Exercise details>
Extract from the entries below, exactly as given, only the lines from the line containing "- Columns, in" to the line containing "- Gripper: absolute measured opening", both lines included.

==========

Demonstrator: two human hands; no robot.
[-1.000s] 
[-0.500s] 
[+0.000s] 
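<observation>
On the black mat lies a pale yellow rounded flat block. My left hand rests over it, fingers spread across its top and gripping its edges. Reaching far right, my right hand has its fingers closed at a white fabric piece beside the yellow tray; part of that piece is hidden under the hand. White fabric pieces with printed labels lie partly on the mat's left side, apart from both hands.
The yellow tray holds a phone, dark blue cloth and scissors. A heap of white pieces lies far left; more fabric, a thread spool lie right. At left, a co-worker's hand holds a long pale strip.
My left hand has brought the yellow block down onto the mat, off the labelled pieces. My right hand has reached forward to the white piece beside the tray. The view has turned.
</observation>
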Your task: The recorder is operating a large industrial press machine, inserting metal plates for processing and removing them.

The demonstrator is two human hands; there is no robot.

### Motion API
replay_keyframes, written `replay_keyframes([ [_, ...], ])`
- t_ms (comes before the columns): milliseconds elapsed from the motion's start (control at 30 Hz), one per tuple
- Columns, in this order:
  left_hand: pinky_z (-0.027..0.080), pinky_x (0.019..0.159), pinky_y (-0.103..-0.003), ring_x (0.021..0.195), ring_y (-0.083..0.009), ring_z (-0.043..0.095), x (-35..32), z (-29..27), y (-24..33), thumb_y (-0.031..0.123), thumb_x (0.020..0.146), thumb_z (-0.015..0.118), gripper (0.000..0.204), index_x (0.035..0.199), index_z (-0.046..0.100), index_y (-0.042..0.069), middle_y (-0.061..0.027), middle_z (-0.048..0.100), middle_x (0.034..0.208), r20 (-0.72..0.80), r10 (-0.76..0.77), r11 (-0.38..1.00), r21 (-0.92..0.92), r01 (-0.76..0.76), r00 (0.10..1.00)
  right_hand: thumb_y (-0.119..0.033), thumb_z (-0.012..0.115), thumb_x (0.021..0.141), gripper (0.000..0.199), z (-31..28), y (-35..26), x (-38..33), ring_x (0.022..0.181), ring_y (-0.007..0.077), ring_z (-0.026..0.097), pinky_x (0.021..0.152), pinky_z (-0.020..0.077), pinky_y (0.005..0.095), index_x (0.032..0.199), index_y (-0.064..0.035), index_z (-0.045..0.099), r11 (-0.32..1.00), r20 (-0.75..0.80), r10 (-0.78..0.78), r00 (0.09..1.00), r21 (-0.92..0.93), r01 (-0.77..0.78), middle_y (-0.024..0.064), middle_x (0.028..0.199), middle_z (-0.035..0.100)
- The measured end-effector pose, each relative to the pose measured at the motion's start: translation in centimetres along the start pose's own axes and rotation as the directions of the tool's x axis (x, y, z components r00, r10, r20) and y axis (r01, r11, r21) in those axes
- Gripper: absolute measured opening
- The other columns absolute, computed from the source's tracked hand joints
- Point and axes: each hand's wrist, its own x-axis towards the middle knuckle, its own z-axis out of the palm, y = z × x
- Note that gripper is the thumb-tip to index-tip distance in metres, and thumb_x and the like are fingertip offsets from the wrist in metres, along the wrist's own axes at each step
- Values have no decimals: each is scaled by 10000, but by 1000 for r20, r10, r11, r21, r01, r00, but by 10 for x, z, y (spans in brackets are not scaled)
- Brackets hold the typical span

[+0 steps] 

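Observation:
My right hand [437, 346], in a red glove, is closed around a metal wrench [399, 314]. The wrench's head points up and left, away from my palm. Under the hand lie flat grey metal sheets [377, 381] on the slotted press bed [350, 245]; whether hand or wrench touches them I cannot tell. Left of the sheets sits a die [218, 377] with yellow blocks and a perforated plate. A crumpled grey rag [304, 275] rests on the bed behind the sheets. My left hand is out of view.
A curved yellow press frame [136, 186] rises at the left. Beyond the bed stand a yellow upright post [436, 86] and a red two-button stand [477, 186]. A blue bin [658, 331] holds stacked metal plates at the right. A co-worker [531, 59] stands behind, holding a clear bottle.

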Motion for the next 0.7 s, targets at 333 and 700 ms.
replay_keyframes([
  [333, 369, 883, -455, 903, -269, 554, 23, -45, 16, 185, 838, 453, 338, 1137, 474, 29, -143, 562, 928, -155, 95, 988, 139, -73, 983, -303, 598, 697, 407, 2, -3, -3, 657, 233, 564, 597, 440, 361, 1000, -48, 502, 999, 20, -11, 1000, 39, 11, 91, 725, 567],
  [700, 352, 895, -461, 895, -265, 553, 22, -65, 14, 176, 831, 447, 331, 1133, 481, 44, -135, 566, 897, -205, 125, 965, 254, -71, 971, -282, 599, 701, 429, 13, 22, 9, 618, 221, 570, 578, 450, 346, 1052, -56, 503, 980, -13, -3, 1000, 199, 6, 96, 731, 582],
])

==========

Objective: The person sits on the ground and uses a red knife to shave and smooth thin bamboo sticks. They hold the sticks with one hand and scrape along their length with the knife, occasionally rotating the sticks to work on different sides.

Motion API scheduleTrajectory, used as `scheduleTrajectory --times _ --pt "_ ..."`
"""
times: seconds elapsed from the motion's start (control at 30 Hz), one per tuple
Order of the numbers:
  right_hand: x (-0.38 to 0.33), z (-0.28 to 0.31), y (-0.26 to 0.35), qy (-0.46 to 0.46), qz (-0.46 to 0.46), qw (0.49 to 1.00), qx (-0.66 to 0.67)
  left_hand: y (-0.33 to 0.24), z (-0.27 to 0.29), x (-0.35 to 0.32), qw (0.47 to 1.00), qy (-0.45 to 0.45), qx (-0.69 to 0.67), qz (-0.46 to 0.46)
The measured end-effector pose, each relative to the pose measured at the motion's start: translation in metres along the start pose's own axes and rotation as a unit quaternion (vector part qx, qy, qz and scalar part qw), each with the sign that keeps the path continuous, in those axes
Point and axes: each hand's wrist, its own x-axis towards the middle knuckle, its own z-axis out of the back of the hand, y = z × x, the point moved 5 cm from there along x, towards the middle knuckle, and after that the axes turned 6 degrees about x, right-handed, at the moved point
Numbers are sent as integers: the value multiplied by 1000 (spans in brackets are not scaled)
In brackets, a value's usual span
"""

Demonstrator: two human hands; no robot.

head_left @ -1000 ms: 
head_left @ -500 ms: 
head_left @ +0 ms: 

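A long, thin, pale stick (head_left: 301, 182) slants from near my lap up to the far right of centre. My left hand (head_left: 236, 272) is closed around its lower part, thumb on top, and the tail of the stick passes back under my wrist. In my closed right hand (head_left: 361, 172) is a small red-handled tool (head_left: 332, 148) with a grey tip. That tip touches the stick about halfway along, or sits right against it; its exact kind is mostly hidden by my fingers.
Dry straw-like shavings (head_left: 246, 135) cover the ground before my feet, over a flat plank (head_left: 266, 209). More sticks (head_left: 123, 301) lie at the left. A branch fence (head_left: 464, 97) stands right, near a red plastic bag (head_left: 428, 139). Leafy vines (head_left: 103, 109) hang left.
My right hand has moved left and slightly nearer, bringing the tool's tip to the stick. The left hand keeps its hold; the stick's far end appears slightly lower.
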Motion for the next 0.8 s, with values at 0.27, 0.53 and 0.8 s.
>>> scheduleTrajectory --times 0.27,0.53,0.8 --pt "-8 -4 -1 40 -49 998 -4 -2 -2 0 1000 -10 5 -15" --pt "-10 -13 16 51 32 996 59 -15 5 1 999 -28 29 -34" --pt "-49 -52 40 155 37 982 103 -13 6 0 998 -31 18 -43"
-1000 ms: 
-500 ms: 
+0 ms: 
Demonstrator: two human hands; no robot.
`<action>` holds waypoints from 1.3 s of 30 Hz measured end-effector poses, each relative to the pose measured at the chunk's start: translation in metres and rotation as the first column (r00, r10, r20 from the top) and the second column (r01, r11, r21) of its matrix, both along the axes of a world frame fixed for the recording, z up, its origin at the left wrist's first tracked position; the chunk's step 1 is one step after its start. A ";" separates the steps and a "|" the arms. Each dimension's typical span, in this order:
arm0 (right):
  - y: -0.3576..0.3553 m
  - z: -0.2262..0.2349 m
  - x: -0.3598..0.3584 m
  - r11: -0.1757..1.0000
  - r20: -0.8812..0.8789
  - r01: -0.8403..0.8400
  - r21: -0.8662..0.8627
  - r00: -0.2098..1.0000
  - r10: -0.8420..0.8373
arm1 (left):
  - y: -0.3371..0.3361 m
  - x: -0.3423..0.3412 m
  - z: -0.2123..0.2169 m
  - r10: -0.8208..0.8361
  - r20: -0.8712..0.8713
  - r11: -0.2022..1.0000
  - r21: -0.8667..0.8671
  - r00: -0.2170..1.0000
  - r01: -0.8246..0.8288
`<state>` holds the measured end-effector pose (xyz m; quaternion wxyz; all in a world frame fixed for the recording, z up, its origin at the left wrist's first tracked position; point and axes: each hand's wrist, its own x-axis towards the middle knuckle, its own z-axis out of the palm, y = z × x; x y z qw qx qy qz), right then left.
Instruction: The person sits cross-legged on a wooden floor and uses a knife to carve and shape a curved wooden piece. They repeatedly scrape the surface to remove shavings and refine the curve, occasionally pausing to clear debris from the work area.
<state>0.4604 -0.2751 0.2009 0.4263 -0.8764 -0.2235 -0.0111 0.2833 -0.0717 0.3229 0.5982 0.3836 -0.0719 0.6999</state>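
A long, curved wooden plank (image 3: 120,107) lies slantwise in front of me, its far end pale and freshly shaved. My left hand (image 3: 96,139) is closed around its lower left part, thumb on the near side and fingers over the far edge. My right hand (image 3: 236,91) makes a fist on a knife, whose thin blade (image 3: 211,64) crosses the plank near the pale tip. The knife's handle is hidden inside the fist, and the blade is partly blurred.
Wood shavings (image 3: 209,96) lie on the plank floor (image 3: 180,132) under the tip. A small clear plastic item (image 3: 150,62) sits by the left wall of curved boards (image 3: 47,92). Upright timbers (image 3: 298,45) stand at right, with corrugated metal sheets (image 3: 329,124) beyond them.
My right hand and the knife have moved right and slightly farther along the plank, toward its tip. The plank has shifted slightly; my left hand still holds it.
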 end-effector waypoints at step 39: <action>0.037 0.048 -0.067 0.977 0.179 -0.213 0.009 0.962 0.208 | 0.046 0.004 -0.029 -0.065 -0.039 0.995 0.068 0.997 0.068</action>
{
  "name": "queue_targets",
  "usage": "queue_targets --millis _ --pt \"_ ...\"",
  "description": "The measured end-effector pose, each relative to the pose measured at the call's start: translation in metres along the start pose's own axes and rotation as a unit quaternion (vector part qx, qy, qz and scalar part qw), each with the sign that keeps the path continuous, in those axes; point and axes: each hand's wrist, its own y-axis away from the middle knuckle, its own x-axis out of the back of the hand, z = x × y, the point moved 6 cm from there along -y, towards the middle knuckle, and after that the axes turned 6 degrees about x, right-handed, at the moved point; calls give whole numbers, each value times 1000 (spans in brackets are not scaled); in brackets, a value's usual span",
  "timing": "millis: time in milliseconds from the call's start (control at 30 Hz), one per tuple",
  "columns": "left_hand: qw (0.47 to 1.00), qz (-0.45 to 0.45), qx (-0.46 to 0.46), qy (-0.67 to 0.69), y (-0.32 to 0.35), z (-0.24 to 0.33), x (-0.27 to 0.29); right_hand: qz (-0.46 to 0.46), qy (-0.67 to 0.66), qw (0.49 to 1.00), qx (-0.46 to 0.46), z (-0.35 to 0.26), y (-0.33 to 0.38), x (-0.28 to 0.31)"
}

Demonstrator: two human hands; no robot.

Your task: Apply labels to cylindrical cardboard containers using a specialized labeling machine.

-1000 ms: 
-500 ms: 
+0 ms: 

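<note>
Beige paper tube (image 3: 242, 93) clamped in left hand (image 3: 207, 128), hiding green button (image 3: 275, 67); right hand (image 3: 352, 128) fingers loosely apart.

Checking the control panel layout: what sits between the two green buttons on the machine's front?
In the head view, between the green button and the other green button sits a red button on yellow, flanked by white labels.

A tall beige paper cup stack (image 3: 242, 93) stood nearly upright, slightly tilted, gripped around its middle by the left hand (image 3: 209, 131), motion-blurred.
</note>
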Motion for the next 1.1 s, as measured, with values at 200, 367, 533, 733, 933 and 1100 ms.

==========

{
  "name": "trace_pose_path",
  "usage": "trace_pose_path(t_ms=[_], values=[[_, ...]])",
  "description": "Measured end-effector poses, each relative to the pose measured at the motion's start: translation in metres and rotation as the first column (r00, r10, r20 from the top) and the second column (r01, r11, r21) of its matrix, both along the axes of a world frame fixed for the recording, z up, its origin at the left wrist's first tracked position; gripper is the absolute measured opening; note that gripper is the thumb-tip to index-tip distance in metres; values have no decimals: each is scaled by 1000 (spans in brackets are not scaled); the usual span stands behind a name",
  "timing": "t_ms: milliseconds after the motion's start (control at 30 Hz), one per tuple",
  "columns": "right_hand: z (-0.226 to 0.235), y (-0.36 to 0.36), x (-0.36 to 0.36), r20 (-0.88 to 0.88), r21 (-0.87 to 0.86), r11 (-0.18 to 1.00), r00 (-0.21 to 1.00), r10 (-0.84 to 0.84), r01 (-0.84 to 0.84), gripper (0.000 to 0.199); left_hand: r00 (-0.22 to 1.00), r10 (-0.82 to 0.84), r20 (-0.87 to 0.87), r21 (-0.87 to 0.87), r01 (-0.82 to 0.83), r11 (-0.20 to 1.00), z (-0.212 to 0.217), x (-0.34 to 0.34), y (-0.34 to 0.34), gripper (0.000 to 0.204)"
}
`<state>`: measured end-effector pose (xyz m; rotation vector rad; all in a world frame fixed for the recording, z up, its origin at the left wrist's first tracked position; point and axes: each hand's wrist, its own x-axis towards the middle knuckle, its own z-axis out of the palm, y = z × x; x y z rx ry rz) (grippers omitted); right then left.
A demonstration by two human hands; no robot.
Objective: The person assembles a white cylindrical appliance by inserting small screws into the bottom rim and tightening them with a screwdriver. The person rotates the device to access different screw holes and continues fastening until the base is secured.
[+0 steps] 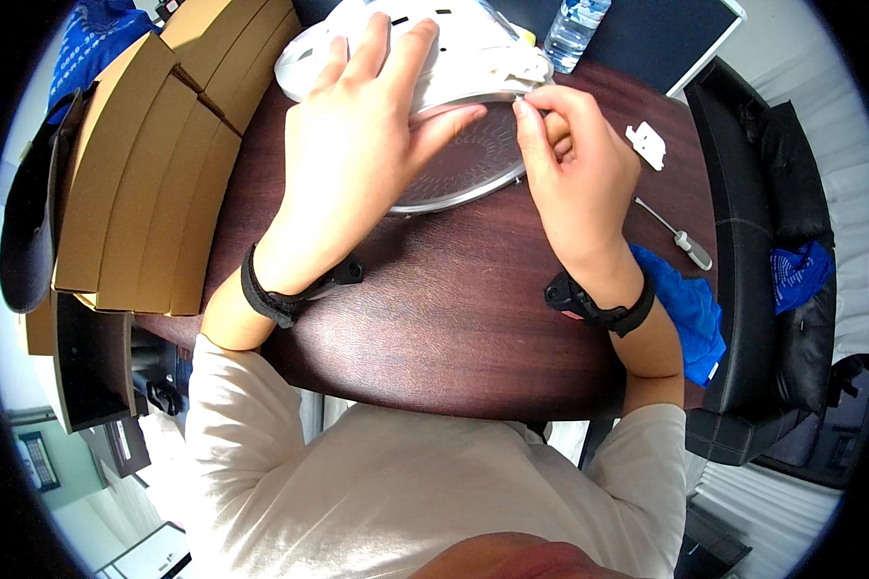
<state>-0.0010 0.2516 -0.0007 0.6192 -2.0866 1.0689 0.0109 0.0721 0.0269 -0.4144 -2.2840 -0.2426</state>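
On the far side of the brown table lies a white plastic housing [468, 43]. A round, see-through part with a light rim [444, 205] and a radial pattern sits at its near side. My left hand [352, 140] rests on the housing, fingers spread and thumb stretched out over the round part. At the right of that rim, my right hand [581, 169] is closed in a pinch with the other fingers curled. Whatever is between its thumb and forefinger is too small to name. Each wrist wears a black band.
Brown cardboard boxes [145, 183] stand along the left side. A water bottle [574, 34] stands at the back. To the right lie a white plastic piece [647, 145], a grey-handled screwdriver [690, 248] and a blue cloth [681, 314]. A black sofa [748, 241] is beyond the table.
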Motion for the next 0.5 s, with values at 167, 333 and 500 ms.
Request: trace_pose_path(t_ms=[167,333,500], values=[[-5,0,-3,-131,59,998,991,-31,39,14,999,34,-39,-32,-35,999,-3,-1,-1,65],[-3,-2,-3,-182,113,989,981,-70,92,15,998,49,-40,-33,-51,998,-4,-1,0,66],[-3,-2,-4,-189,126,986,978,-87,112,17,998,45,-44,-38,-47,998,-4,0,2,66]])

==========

Answer below>
- Columns, in this order:
  left_hand: pinky_z (-0.027..0.080), pinky_x (0.019..0.159), pinky_y (-0.103..-0.003), ring_x (0.021..0.195), ring_y (-0.083..0.009), ring_z (-0.043..0.095), x (-35..32), z (-29..27), y (-24..33), thumb_y (-0.031..0.123), thumb_x (0.020..0.146), thumb_z (-0.015..0.118), gripper (0.000..0.204), index_x (0.035..0.199), index_z (-0.046..0.100), index_y (-0.042..0.069), middle_y (-0.061..0.027), middle_z (-0.048..0.100), middle_x (0.034..0.208), r20 (-0.72..0.80), r10 (-0.76..0.77), r11 (-0.38..1.00), r21 (-0.92..0.92), r01 (-0.76..0.76), r00 (0.10..1.00)
  right_hand: thumb_y (-0.119..0.033), thumb_z (-0.012..0.115), thumb_x (0.021..0.141), gripper (0.000..0.199), z (-31..28), y (-35..26), x (-38..33), ring_x (0.022..0.181), ring_y (-0.007..0.077), ring_z (-0.026..0.097), pinky_x (0.021..0.152), pinky_z (-0.020..0.077), pinky_y (0.005..0.095), index_x (0.032..0.199), index_y (-0.064..0.035), index_z (-0.045..0.099), r11 (-0.32..1.00), r20 (-0.75..0.80), r10 (-0.78..0.78), r00 (0.09..1.00), r21 (-0.92..0.93), r01 (-0.77..0.78), middle_y (-0.024..0.064), middle_x (0.028..0.199), middle_z (-0.035..0.100)
- The measured end-effector pose, each relative to the pose measured at the motion's start: translation in centimetres along the start pose's own axes and rotation as the directions of the tool's x axis (x, y, z components r00, r10, r20) and y axis (r01, r11, r21) in those axes
- Gripper: absolute measured opening

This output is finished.